What’s the difference between normal aging memory loss and dementia?
Normal aging might mean occasionally forgetting a word or where you parked. Dementia involves progressive loss of memory and at least one other cognitive function (like language, judgment, or visual-spatial skills) that interferes with daily activities. If you’re concerned, a neuropsychological evaluation or cognitive screening can clarify.
Is sundowning preventable?
Sundowning can be reduced but rarely eliminated. Consistent routines, bright morning light, reduced afternoon napping, and a calm evening environment help. Some medications can be tried, but their effectiveness varies and they introduce new risks. The goal is usually management and accommodation rather than prevention.
Do feeding tubes extend life in advanced dementia?
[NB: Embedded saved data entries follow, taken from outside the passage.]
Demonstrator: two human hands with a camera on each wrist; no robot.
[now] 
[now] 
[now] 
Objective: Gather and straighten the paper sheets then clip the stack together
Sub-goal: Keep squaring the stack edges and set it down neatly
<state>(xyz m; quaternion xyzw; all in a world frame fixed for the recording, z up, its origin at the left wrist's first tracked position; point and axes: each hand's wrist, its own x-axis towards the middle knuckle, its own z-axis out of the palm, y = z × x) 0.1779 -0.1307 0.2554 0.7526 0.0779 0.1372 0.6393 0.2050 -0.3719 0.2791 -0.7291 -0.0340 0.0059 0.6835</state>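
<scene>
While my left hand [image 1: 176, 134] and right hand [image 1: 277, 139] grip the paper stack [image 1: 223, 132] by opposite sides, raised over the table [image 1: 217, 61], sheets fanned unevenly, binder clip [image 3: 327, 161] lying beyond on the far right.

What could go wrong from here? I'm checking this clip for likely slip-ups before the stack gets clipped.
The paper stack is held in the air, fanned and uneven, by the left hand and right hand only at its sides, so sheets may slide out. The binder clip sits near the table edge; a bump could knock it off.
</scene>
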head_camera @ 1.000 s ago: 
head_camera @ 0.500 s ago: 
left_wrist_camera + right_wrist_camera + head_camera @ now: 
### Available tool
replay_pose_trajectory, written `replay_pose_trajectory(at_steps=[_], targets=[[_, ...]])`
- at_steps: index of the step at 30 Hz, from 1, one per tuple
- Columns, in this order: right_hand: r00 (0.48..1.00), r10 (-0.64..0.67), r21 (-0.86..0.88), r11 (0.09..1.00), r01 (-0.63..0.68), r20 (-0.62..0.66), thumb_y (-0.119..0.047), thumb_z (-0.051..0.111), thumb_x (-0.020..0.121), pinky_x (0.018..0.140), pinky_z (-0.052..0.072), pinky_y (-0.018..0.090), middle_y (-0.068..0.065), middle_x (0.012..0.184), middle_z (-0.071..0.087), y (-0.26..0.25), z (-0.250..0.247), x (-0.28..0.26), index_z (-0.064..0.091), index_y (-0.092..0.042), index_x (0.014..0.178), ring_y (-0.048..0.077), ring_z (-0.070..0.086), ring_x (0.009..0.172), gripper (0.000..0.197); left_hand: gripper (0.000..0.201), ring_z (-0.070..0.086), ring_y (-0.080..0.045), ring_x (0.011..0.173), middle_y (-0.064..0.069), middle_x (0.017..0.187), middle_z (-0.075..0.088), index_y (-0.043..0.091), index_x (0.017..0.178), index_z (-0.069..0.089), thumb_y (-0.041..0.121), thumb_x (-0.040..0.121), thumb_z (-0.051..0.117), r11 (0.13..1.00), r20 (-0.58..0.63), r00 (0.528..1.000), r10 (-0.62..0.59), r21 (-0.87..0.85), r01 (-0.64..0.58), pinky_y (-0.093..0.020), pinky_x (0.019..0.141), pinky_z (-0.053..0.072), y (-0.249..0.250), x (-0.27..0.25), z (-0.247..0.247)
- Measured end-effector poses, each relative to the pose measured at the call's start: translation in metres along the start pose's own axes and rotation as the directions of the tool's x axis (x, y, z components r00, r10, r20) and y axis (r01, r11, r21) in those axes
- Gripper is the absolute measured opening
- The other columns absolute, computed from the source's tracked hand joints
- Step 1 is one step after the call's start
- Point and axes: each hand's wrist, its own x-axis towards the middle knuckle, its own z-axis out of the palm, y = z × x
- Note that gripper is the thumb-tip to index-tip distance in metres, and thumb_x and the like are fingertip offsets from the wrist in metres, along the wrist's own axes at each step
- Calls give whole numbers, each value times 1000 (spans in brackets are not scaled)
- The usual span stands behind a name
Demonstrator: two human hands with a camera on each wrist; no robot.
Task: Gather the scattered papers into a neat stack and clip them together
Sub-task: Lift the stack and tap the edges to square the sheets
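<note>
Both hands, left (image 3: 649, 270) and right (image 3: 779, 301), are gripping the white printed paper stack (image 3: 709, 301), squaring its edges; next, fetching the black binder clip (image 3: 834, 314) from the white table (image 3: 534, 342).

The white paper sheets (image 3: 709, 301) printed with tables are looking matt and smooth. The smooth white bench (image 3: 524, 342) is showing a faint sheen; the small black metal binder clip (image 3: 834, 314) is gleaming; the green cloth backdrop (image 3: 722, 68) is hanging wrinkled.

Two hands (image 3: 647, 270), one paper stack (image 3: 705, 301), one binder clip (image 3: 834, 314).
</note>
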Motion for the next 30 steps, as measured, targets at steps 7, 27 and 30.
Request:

Research shows feeding tubes do not significantly extend life in advanced dementia and may increase risk of aspiration, infections, and other complications. They may be appropriate in early dementia if swallowing becomes unsafe temporarily. In late-stage dementia, the decision is typically framed around comfort rather than prolonging life.
How can I tell if someone with dementia is in pain?
Look for changes in behavior—new aggression, restlessness, withdrawn behavior, or refusal to eat or engage. Also observe facial expressions, body tension, and how they react to touch. A fever, infected wound, or changes in gait should raise suspicion for underlying pain or infection. If behavior changes suddenly, contact a healthcare provider.
What should I do if my loved one is having behavioral problems?
First, consult with their doctor to rule out treatable causes like UTI, infection, medication side effects, constipation, or pain. Then examine the environment and routine for triggers—hunger, fatigue, too much noise, or being rushed. Behavioral problems often have underlying medical or environmental causes that can be addressed before considering medication.